The logic above implements the selection of different sub-functional pipes according to chart type inside one functional Pipe. This causes two problems:

1. How should repeated functionality inside xy, yx, and yy be reused? Many similar but different sub-functions need to be repeatedly called in different sub-functional pipes. Dependencies can easily become tangled, increasing maintenance cost.
2. When modifying line chart and area chart functionality, it is easy to miss bar charts, because the logic has branched. Therefore, differences need to be considered when implementing new functionality.

When the whole spec pipeline grows to hundreds of pipes, this writing style brings very high maintenance cost. Therefore, we need a simpler way to select different sub-functional pipes according to chart type.

Continuing the example above, abstract the differences into different Pipes, encapsulate the differences at a finer functional granularity, and finally compose them directly inside the pipeline. This avoids the problems above.

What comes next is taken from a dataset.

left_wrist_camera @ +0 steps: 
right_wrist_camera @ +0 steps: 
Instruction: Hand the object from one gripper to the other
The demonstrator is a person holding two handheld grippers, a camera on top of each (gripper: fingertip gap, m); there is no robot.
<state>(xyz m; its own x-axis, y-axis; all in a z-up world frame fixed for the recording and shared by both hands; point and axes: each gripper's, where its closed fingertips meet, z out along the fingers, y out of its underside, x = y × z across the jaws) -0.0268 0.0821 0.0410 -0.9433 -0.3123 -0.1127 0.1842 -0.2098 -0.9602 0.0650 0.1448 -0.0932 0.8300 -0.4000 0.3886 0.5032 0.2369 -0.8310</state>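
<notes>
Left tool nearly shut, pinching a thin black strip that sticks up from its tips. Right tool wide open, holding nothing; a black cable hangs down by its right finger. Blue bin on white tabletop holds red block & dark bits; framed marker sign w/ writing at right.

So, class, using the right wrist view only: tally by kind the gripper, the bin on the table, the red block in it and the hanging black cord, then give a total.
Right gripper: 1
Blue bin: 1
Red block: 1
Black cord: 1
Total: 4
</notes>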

const lineChartPipeline = [
  xBandAxis,
  yLinearAxis,
]
const barChartPipeline = [
  yBandAxis,
  xLinearAxis,
]
const areaChartPipeline = [
  xBandAxis,
  yLinearAxis,
]
const scatterChartPipeline = [
  xLinearAxis,
  yLinearAxis,
]

const xBandAxis = (spec, context) => {
}
const yBandAxis = (spec, context) => {
}
const xLinearAxis = (spec, context) => {
}
const yLinearAxis = (spec, context) => {
}

In the example above, no axes pipe is implemented. Instead, xBandAxis, yBandAxis, xLinearAxis, and yLinearAxis are composed directly. This avoids selecting different sub-functional pipes inside an axes pipe according to chart type, avoids chart-type-based branching, and reduces the use of if else.

All chart-type difference branches should be above Pipeline. Unless absolutely necessary, Pipeline does not need to select different sub-functional pipes according to chart type.

This composition approach fits VSeed's design philosophy: use a flatter composition of functional Pipes instead of using if else conditions to create one large all-in-one functional Pipe.